▶ _Problem description_: The answer must match the material word for word, with every line included.

╭──

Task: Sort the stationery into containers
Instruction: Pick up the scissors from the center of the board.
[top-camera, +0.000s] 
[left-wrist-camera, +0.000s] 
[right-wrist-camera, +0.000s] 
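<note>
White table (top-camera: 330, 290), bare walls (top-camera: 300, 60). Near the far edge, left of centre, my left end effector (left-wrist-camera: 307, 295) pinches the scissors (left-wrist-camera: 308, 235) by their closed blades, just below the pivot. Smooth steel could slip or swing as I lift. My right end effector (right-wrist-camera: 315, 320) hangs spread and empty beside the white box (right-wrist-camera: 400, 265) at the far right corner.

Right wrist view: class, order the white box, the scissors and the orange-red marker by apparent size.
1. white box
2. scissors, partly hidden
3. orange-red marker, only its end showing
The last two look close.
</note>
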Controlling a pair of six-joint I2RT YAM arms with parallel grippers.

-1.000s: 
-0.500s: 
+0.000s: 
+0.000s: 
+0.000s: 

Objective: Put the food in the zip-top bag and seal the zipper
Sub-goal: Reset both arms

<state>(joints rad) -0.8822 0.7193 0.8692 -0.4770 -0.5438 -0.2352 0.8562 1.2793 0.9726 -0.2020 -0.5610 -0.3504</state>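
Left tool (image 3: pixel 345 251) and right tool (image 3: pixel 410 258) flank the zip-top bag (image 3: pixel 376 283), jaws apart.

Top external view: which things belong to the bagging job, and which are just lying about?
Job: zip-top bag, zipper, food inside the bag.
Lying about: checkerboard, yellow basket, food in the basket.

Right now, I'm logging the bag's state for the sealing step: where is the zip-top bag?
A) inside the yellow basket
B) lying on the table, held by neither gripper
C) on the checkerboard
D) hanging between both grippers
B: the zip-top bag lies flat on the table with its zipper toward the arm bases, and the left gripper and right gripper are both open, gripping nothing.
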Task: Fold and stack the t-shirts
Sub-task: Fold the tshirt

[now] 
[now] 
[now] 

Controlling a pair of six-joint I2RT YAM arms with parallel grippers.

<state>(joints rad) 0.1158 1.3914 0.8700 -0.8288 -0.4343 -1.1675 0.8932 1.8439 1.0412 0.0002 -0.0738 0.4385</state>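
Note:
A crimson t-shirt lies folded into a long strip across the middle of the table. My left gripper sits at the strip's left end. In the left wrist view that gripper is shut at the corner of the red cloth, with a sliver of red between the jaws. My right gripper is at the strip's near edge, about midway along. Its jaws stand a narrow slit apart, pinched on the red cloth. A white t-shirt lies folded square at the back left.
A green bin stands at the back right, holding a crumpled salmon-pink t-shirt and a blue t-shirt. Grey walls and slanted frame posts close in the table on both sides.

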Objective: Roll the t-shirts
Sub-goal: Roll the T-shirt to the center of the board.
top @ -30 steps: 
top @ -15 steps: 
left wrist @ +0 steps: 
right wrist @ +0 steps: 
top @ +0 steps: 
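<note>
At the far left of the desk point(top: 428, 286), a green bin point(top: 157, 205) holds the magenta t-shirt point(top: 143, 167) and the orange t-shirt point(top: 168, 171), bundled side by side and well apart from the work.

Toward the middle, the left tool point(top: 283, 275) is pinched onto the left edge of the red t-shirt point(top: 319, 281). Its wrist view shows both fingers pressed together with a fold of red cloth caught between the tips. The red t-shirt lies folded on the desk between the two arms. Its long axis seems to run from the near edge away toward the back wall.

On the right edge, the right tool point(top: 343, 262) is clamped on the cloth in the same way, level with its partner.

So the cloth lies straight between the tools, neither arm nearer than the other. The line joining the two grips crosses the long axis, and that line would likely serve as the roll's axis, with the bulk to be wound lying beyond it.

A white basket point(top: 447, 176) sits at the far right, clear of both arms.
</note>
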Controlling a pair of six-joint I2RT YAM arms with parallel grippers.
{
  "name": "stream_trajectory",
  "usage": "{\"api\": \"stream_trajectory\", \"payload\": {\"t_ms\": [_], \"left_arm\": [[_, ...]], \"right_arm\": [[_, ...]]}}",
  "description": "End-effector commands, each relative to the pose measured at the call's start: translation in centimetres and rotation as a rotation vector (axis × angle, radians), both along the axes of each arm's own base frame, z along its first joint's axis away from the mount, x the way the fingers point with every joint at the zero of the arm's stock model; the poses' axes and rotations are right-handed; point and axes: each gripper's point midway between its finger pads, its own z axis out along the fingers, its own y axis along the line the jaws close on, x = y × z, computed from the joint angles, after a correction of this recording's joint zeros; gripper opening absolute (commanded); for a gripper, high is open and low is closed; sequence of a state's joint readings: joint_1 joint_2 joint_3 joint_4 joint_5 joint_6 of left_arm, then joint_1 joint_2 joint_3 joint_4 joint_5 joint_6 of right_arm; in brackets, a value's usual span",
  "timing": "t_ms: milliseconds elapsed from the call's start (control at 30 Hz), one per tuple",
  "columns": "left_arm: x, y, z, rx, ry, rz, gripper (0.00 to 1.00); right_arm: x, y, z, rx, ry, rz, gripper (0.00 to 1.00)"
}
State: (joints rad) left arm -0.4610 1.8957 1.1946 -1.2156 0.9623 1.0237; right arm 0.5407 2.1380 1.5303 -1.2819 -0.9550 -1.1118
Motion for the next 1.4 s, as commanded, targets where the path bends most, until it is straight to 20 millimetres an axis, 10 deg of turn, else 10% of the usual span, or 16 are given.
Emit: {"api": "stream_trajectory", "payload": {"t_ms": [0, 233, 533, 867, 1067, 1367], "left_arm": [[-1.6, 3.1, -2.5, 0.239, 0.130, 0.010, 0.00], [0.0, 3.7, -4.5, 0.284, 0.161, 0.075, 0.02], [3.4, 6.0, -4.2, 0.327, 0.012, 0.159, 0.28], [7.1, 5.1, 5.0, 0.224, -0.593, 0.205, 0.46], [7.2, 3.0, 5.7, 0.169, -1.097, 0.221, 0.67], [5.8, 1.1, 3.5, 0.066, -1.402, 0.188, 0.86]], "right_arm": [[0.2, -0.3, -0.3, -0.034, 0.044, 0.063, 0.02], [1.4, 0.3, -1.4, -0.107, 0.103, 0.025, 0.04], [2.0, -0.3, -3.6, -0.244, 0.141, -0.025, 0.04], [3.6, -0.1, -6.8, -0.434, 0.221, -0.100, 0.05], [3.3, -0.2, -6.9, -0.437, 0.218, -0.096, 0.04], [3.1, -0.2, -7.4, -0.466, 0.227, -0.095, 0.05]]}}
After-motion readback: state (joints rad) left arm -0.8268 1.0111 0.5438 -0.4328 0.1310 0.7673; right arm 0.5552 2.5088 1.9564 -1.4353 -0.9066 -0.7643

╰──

▶ _Solution to this exercise_:
Task: Sort the stationery into containers
Instruction: Pick up the scissors from the center of the board.
[top-camera, +0.000s] 
[left-wrist-camera, +0.000s] 
[right-wrist-camera, +0.000s] 
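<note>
White table (top-camera: 330, 290), bare walls (top-camera: 300, 60). Near the far edge, left of centre, my left end effector (left-wrist-camera: 307, 295) pinches the scissors (left-wrist-camera: 308, 235) by their closed blades, just below the pivot. Smooth steel could slip or swing as I lift. My right end effector (right-wrist-camera: 315, 320) hangs spread and empty beside the white box (right-wrist-camera: 400, 265) at the far right corner.

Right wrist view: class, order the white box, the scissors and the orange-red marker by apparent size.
1. white box
2. scissors, partly hidden
3. orange-red marker, only its end showing
The last two look close.
</note>
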Controlling a pair of six-joint I2RT YAM arms with parallel grippers.

-1.000s: 
-0.500s: 
+0.000s: 
+0.000s: 
+0.000s: 

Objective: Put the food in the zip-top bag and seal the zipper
Sub-goal: Reset both arms

<state>(joints rad) -0.8822 0.7193 0.8692 -0.4770 -0.5438 -0.2352 0.8562 1.2793 0.9726 -0.2020 -0.5610 -0.3504</state>
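Left tool (image 3: pixel 345 251) and right tool (image 3: pixel 410 258) flank the zip-top bag (image 3: pixel 376 283), jaws apart.

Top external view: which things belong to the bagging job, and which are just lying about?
Job: zip-top bag, zipper, food inside the bag.
Lying about: checkerboard, yellow basket, food in the basket.

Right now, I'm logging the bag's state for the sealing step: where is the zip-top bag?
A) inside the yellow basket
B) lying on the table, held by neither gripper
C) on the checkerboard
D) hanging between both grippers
B: the zip-top bag lies flat on the table with its zipper toward the arm bases, and the left gripper and right gripper are both open, gripping nothing.
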Task: Fold and stack the t-shirts
Sub-task: Fold the tshirt

[now] 
[now] 
[now] 

Controlling a pair of six-joint I2RT YAM arms with parallel grippers.

<state>(joints rad) 0.1158 1.3914 0.8700 -0.8288 -0.4343 -1.1675 0.8932 1.8439 1.0412 0.0002 -0.0738 0.4385</state>
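Note:
A crimson t-shirt lies folded into a long strip across the middle of the table. My left gripper sits at the strip's left end. In the left wrist view that gripper is shut at the corner of the red cloth, with a sliver of red between the jaws. My right gripper is at the strip's near edge, about midway along. Its jaws stand a narrow slit apart, pinched on the red cloth. A white t-shirt lies folded square at the back left.
A green bin stands at the back right, holding a crumpled salmon-pink t-shirt and a blue t-shirt. Grey walls and slanted frame posts close in the table on both sides.
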
Objective: Roll the t-shirts
Sub-goal: Roll the T-shirt to the center of the board.
top @ -30 steps: 
top @ -15 steps: 
left wrist @ +0 steps: 
right wrist @ +0 steps: 
top @ +0 steps: 
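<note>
At the far left of the desk point(top: 428, 286), a green bin point(top: 157, 205) holds the magenta t-shirt point(top: 143, 167) and the orange t-shirt point(top: 168, 171), bundled side by side and well apart from the work.

Toward the middle, the left tool point(top: 283, 275) is pinched onto the left edge of the red t-shirt point(top: 319, 281). Its wrist view shows both fingers pressed together with a fold of red cloth caught between the tips. The red t-shirt lies folded on the desk between the two arms. Its long axis seems to run from the near edge away toward the back wall.

On the right edge, the right tool point(top: 343, 262) is clamped on the cloth in the same way, level with its partner.

So the cloth lies straight between the tools, neither arm nearer than the other. The line joining the two grips crosses the long axis, and that line would likely serve as the roll's axis, with the bulk to be wound lying beyond it.

A white basket point(top: 447, 176) sits at the far right, clear of both arms.
</note>
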Controlling a pair of six-joint I2RT YAM arms with parallel grippers.
{
  "name": "stream_trajectory",
  "usage": "{\"api\": \"stream_trajectory\", \"payload\": {\"t_ms\": [_], \"left_arm\": [[_, ...]], \"right_arm\": [[_, ...]]}}",
  "description": "End-effector commands, each relative to the pose measured at the call's start: translation in centimetres and rotation as a rotation vector (axis × angle, radians), both along the axes of each arm's own base frame, z along its first joint's axis away from the mount, x the way the fingers point with every joint at the zero of the arm's stock model; the poses' axes and rotations are right-handed; point and axes: each gripper's point midway between its finger pads, its own z axis out along the fingers, its own y axis along the line the jaws close on, x = y × z, computed from the joint angles, after a correction of this recording's joint zeros; gripper opening absolute (commanded); for a gripper, high is open and low is closed; sequence of a state's joint readings: joint_1 joint_2 joint_3 joint_4 joint_5 joint_6 of left_arm, then joint_1 joint_2 joint_3 joint_4 joint_5 joint_6 of right_arm; in brackets, a value's usual span",
  "timing": "t_ms: milliseconds elapsed from the call's start (control at 30 Hz), one per tuple",
  "columns": "left_arm: x, y, z, rx, ry, rz, gripper (0.00 to 1.00); right_arm: x, y, z, rx, ry, rz, gripper (0.00 to 1.00)"
}
State: (joints rad) left arm -0.4610 1.8957 1.1946 -1.2156 0.9623 1.0237; right arm 0.5407 2.1380 1.5303 -1.2819 -0.9550 -1.1118
Motion for the next 1.4 s, as commanded, targets where the path bends most, until it is straight to 20 millimetres an axis, 10 deg of turn, else 10% of the usual span, or 16 are given.
Emit: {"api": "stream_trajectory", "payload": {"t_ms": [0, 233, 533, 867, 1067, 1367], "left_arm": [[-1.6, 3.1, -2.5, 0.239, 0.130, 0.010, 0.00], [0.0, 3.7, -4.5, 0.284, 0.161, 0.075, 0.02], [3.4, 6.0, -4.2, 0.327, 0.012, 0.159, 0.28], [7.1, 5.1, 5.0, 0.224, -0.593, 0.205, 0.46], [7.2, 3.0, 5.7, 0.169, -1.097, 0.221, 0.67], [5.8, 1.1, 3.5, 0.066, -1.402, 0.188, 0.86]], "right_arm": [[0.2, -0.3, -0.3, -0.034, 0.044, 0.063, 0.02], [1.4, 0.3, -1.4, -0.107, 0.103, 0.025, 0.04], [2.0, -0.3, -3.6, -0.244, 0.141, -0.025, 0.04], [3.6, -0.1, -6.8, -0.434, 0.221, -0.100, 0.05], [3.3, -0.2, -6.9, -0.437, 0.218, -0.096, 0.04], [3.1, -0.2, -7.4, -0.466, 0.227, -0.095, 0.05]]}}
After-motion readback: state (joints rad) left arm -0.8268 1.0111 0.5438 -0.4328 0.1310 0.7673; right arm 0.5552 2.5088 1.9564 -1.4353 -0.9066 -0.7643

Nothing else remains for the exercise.